Search each line below for "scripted", then return the lines where it appears.
Exercise data Start Marker
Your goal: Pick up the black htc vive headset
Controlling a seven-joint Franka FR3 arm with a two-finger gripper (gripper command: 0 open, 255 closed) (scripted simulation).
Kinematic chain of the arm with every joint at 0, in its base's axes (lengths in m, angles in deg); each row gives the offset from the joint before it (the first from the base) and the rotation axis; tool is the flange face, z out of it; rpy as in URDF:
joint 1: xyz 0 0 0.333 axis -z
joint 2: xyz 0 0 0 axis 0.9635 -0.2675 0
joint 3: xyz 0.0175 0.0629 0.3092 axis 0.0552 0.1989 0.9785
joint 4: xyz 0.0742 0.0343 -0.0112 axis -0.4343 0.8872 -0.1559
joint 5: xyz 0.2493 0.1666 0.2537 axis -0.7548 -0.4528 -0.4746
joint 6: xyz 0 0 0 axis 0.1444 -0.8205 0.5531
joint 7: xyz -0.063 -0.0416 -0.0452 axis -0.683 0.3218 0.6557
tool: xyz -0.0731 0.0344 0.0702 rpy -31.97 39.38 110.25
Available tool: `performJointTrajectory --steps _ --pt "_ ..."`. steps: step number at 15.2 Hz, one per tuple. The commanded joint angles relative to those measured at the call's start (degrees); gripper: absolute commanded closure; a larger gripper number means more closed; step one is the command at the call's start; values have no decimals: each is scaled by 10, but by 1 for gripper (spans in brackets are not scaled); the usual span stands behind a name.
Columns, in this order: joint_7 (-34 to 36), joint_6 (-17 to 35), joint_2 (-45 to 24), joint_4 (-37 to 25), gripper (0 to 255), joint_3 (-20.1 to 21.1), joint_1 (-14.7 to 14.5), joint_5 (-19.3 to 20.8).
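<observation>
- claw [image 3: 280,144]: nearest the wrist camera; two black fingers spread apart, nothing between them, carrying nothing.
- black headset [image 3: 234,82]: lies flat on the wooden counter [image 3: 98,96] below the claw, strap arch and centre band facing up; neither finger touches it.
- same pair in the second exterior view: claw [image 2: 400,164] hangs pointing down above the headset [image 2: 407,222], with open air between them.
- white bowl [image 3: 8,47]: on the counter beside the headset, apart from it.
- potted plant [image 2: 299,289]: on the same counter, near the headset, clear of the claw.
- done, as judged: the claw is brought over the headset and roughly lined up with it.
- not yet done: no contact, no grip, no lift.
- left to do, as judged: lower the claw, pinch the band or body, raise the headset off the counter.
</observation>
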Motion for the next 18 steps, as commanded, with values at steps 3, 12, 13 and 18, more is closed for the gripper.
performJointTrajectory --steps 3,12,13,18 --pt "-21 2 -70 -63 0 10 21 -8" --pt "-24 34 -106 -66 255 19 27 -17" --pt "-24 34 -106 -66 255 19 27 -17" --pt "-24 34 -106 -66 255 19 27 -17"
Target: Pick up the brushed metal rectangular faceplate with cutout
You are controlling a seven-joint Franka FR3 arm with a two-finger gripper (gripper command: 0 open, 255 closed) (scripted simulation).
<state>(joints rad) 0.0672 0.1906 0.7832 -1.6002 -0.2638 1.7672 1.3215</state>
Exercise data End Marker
### Result of this exercise:
Controlling a seven-joint Franka FR3 arm with a two-finger gripper (gripper command: 0 open, 255 closed) (scripted simulation).
You are controlling a seven-joint Franka FR3 arm with a two-finger gripper (gripper command: 0 open, 255 closed) (scripted simulation).

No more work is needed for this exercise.